Merkez bankaları ekonomideki, teknolojideki, jeopolitikteki, uluslararası politikadaki orta ve uzun vadeli gelişmelere zaman zaman odaklansa da; piyasalarla yakın çalıştığı için, daha kısa vadeli düşünmeye ve icraat göstermeye alışkın yapılar olarak biliniyor. Öyle ki merkez bankaları enflasyon ve işsizlik konusundaki gelecek projeksiyonlarında en fazla 2-3 yıllık öngörülerde bulunuyor. Bu sebeple merkez bankalarının küresel ısınma ve iklim değişikliği gibi, (atmosferdeki ozon tabakasında yırtılmanın tespit edilmesiyle başlayan) 1970’li yıllardan bu yana tartışılan bir konuyu para politikalarına dahil etmek için hareketlenmesi oldukça anlamlı. Venedik’te yaşananlar ile dünyanın en önemli iki merkez bankasının yaptığı ve yapmaya devam edeceği açıklamalar; iklim değişikliğinin artık tüm ekonomik yapıları ve ekonomik karar mekanizmalarını olumsuz etkileyecek kadar devasa bir meseleye dönüştüğünü gösteriyor.
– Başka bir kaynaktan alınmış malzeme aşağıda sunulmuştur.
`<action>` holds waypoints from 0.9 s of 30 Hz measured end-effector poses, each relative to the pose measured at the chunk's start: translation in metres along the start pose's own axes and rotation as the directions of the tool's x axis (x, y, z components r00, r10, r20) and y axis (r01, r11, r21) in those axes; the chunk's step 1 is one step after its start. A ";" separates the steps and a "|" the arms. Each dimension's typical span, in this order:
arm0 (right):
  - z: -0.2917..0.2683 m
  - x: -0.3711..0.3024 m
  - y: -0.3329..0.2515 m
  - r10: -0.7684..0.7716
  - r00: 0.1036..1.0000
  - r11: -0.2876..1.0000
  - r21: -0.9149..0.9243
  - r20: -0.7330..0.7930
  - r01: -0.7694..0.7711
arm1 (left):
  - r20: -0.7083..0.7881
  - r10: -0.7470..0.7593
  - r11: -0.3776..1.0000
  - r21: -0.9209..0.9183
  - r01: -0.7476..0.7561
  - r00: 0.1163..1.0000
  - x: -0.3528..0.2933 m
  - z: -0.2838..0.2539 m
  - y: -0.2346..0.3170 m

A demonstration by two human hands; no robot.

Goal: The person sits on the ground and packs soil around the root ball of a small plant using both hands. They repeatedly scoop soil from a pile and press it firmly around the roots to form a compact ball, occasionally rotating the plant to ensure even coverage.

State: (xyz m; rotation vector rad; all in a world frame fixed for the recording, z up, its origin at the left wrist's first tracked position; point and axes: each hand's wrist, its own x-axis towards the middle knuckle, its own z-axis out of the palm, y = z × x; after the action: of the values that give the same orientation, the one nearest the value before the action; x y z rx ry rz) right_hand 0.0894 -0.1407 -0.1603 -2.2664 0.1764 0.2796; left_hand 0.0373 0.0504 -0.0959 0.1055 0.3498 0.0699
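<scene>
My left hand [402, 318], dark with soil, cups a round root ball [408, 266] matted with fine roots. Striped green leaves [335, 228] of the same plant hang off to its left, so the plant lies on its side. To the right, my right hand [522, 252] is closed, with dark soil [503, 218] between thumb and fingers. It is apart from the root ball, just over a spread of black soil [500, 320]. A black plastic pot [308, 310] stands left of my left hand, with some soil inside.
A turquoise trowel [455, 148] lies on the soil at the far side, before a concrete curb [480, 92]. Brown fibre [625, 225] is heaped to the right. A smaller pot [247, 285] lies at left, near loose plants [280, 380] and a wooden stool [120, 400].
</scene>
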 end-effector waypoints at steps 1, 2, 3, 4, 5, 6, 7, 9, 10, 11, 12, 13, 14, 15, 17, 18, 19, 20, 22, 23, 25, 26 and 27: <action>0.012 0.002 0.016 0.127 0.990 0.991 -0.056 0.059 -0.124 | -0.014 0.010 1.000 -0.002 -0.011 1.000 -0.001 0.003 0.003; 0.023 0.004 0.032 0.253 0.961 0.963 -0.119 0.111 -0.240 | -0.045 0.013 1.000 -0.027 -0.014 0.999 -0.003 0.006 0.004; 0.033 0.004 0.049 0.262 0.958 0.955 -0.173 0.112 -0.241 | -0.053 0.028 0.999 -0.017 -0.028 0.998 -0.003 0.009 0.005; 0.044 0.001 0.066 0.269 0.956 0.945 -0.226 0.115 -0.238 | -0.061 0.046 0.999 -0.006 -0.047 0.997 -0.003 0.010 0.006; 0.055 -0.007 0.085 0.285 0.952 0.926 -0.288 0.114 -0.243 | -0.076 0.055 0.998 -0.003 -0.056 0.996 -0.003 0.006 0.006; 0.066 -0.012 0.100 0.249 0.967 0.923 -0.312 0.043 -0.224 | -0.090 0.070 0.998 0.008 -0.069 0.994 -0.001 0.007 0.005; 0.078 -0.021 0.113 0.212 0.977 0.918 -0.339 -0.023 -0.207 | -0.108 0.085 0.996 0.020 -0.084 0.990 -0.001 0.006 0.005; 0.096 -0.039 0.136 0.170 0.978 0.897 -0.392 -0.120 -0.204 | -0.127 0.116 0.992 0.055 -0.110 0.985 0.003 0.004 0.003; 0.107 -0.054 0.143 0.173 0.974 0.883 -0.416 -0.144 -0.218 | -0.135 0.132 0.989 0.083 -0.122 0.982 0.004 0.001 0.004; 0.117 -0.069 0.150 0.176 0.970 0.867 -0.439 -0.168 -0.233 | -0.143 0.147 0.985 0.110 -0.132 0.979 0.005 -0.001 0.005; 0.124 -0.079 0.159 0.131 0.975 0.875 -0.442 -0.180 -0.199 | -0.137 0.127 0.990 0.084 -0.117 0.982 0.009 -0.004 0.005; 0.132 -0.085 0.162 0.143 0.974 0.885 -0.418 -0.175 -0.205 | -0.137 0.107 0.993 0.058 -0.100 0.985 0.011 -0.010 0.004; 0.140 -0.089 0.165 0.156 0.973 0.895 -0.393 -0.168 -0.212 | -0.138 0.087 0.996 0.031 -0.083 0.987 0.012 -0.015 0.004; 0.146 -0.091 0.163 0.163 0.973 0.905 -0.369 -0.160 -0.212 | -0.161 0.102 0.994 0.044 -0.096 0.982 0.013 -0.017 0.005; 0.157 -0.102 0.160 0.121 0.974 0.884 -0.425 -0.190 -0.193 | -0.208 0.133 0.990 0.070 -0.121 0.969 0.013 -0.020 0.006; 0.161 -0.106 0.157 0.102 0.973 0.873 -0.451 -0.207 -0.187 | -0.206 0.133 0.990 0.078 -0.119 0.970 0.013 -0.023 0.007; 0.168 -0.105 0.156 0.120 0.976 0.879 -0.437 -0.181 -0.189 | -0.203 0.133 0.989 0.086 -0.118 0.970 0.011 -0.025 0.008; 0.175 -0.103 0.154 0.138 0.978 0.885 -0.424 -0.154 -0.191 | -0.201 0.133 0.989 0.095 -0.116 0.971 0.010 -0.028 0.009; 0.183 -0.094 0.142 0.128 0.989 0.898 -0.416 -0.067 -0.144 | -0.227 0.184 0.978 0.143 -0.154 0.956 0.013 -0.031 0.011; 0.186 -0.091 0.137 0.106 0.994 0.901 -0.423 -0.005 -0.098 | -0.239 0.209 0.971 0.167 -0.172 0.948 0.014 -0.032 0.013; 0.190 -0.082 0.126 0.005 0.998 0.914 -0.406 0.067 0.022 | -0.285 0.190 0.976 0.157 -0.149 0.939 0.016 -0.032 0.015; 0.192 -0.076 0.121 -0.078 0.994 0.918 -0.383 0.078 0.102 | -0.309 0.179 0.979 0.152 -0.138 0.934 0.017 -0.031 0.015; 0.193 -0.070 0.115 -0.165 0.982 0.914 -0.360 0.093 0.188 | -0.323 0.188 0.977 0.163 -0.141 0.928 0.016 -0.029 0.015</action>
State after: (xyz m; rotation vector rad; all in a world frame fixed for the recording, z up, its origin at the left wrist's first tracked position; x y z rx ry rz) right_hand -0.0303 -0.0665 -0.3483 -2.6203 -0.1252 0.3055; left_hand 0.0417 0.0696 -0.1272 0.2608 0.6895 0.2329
Uzun yıllardan sonra mesele kabullenilince, çözüm önerileri de daha dikkatli dinlenmeye başlandı. Nitekim Uluslararası Para Fonu (IMF) bu Ekim ayı içindeki geleneksel yarıyıl toplantılarında açıkladığı raporda; iklim değişikliğiyle mücadele etmek için tek etkili çözümün fosil yakıtlardan enerji üreten ülkelere karbon vergisi getirilmesi olduğunu açıkladı. ‘Solarist’ internet sitesinden Esen Erkan’ın haberine göre, IMF’nin önerdiği 2030 yılında sera gazı salınımına ton başına getirilecek 75 dolarlık küresel karbon vergisi, gezegenin ısınmasını 2 santigrat derece ile sınırlayabilecek. Aksi halde bu ısınma 4 santigrat derece olabilecek ki, bu bir felaket demek.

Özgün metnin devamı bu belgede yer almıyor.